A fisioterapeuta Melissa Novelli, também no quinto mês de gestação, é outro exemplo de que a gravidez não é um impedimento para a prática de exercícios físicos, inclusive da musculação. Ela, que também pratica a modalidade há mais de dez anos, não deixou de malhar.
Nos três primeiros meses, Melissa conta que "pegou mais leve" nos aparelhos, mas que aos poucos, foi retomando a rotina com o aval do médico. "Acompanho minha respiração e faço tudo dentro do que é confortável para mim. Não sinto dor e vou ao médico constantemente. Os exames mostram que minha gestação está ótima, sem nenhum risco", comenta.
O que essas duas histórias têm em comum é a prática de atividade física, como a musculação, durante a gravidez. O tema ganhou mais visibilidade nas últimas semanas, com as fotos da modelo americana Sarah Stage e da musa fitness Bella Falconi nas redes sociais. Ambas estão grávidas e impressionaram pela aparência musculosa, em especial de suas barrigas.
Com a divulgação, muitas mulheres passaram a questionar se esse comportamento é saudável e possível. Para buscar essa resposta, a FOLHA conversou com um educador físico, um ginecologista e uma psicóloga e, descobriu que sim, as mulheres não só podem como devem se exercitar durante a gravidez.

ORIENTAÇÕES

Mas vamos por partes. A empresária Carla e a fisioterapeuta Melissa, assim com a modelo Sarah e a Bella, têm uma condição física que permite a continuidade da musculação. O ginecologista e obstetra em Curitiba, Francisco Furtado Filho, explica que as gestantes são orientadas a ter a atividade física, conforme o condicionamento físico pré-gestacional.
"Essas gestantes têm a condição de manter a atividade com regularidade e de forma mais intensa que outras. Aquelas mulheres que estão em um momento sedentário da vida e engravidam, devem começar de uma forma lenta, progressiva e sempre supervisionada por um profissional da área de educação física ou da fisioterapia para evitar qualquer tipo de complicação", enfatiza.
É importante explicar que a atividade física será limitada ou contraindicada em pacientes com uma gestação de risco ou que, eventualmente, tenham problemas cardiorrespiratórios importantes ou limitações físicas.

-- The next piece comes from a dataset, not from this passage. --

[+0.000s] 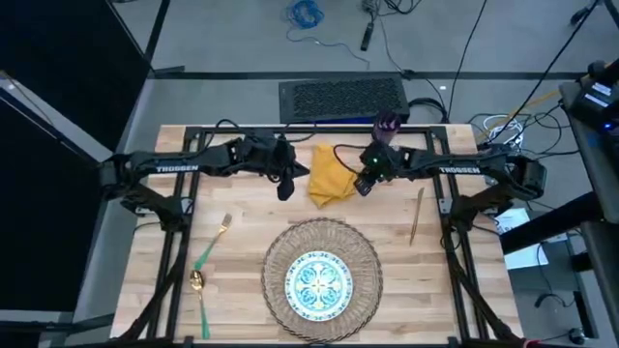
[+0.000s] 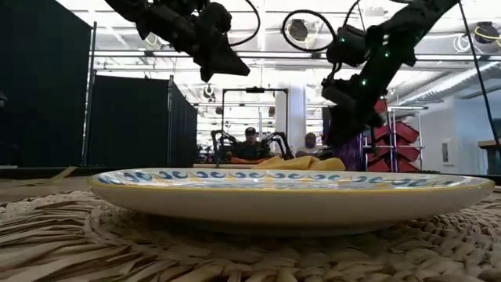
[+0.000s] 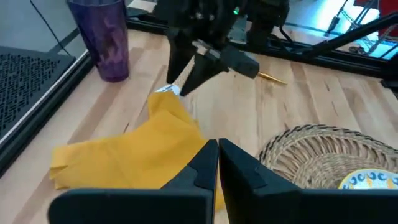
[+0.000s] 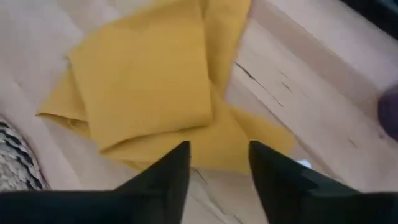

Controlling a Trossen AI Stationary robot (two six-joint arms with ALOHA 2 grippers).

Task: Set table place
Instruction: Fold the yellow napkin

"Se houver repercussões fetais, como, por exemplo, o bebê ganhar menos peso que o esperado, a placenta passar por um processo de envelhecimento ou haver diminuição do líquido amniótico, temos que replanejar essa atividade ou até mesmo suspendê-la temporariamente", afirma.
Mas, por outro lado, se os exames apontarem que o feto está tendo um desenvolvimento adequado intrauterino e a mulher também estiver com boa saúde, não há restrições. Porém não se descarta a importância do monitoramento.
Segundo o ginecologista, os esforços físicos exagerados durante o período gestacional, se forem desproporcionais ao condicionamento físico da pacientes, podem provocar alterações maternas e fetais, a nível de pressão ou mesmo edemas de membros inferiores, dores articulares, entre outros.
"O que não concordamos é com uma dieta alimentar e atividade física em detrimento ao desenvolvimento adequado do bebê. É preciso ter uma nutrição correta, um acompanhamento com educador físico e o médico deve estar atento a qualquer alteração, principalmente no período pré-natal", comenta.